Why are we obsessed with freaks? “Zombies, like vampires, are stand-ins for evil,” Dr. Alan Hilfer, chief psychologist for Maimonides Medical Center in Brooklyn, told me.

“There’s anxiety over everything these days, from terrorism to the economy to global warming,” he said. Also, Americans are terrified of the deadly Ebola virus, which has infected thousands of people in West Africa and spread to Europe and the United States.

Then there was Rudy Eugene, 31. Cops shot him dead in Miami in 2012 as he chewed off most of the face a homeless man, Ronald Poppo, then 65, while stark naked and growling. Poppo survived. Authorities initially surmised that Eugene was high on the street drug known as bath salts at the time of the attack, but marijuana was the only drug found in his system. It seems that the face biter might simply have been in a deranged, zombie-like state.

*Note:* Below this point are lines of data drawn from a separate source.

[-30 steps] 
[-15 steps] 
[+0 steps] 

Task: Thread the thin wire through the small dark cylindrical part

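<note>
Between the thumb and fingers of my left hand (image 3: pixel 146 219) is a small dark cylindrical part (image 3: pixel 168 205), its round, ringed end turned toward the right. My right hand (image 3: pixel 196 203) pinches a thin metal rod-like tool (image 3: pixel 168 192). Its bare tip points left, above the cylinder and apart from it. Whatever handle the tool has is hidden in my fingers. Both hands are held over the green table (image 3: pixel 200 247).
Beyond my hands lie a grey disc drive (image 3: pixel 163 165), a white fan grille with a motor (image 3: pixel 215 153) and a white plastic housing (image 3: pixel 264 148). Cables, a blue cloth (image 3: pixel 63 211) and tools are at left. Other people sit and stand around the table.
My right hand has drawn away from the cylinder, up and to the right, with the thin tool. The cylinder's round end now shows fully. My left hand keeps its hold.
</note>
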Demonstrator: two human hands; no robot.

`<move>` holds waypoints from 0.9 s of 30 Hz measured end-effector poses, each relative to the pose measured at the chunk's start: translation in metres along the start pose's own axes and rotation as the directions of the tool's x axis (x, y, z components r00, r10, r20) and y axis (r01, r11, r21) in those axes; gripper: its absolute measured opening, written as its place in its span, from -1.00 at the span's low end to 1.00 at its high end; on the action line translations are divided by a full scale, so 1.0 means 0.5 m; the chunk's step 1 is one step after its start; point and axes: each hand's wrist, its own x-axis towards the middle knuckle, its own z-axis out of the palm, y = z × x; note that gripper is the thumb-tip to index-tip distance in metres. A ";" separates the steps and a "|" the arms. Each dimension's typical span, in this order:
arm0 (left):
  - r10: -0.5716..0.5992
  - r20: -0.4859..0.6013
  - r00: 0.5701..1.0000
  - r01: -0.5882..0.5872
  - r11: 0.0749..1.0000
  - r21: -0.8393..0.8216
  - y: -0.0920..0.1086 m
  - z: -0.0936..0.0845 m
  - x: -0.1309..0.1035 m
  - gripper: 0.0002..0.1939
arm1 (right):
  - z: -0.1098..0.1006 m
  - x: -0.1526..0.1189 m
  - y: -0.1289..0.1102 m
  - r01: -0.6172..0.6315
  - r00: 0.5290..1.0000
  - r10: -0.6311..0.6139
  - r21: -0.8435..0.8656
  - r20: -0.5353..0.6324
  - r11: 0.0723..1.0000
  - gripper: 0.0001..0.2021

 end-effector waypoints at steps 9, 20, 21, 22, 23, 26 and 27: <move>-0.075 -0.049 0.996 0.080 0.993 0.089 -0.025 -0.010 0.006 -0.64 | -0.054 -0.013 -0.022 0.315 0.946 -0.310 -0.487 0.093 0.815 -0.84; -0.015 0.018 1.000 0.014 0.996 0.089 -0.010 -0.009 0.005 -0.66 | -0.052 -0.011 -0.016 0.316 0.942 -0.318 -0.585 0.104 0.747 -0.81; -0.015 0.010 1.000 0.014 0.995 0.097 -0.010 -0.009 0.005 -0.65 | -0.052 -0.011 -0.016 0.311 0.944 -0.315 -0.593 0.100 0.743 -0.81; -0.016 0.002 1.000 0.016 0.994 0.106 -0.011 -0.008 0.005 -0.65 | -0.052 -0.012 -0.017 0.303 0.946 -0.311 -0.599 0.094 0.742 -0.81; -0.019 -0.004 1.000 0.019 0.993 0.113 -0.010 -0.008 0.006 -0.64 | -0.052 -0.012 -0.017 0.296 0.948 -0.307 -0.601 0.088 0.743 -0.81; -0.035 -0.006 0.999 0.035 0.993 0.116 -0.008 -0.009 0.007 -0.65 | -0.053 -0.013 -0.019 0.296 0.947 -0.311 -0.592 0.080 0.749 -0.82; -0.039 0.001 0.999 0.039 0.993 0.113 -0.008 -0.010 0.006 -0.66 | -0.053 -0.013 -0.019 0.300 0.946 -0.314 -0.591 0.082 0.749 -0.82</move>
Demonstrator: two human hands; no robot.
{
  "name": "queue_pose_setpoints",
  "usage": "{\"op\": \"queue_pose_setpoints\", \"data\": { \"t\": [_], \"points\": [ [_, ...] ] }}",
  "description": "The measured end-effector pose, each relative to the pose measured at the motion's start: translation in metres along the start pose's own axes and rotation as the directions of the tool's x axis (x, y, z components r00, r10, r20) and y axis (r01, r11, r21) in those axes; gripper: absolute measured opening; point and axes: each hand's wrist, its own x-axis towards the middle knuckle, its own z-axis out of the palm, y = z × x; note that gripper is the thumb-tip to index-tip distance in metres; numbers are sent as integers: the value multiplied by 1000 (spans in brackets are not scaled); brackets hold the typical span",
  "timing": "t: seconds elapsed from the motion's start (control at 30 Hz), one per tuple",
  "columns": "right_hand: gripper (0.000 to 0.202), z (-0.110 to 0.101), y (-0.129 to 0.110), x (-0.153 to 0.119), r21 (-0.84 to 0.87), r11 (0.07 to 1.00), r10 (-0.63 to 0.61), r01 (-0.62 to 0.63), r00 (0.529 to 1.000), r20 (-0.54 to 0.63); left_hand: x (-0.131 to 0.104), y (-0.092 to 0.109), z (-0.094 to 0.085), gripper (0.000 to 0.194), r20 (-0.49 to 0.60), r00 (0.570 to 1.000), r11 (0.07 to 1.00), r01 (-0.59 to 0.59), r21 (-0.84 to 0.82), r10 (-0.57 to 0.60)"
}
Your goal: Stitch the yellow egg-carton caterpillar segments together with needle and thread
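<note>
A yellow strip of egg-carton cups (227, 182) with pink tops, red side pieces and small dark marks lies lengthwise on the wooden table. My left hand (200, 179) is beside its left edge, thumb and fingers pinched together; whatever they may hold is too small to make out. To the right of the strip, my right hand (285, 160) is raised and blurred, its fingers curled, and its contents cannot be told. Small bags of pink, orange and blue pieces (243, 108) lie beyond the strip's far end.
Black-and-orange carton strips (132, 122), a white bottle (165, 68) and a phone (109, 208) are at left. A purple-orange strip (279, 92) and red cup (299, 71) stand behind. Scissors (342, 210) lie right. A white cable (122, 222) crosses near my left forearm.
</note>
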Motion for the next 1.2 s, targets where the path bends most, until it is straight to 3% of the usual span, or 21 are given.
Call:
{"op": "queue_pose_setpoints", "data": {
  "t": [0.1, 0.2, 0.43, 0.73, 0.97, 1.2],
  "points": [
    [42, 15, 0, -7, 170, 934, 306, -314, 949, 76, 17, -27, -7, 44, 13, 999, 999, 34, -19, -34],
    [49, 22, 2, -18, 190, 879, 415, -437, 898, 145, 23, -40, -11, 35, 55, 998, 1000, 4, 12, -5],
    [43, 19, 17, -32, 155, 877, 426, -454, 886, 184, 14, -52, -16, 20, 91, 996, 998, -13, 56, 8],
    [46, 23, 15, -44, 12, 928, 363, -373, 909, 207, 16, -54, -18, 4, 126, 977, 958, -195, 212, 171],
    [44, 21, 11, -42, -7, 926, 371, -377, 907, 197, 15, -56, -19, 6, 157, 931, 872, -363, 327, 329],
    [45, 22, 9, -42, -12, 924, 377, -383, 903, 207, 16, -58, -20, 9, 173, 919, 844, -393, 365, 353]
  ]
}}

This bizarre episode and others — a New Jersey man stabbed himself 50 times, then cut out his own intestines and threw them at police; a Maryland college student was charged with murder after he allegedly ate the heart and brain of a housemate — prompted the CDC to try to put the kibosh on the zombie panic.

“CDC does not know of a virus or condition that would reanimate the dead (or one that would present zombie-like symptoms),” agency spokesman David Daigle told The Huffington Post.

Still, I think it’s best to be ready.

When the zombies come, I’m hiding under the bed.

NYC cabbies make for hot ‘dates’

Some have chest hair, man boobs and belly rolls. Others are smoking hot. They’re the New York City taxi drivers who appear in a new 2015 calendar. Now, if cabbies would just slow down.

Sympathy for the devils? Hell no!

Playwright Nathaniel Sam Shapiro was 9 years old when Dylan Klebold, 17, and Eric Harris, 18, shot and killed 12 students and a teacher and wounded 21 others before shooting themselves dead inside Columbine HS in Littleton, Colo., in 1999. And he thinks the troubled youths deserve your sympathy.

His new play, “The Erlkings,’’ named after a German poem found in Harris’ journal, ends before the slaughter. It’s to be staged in Manhattan’s Beckett Theatre starting Nov. 9. I urge everyone to avoid it.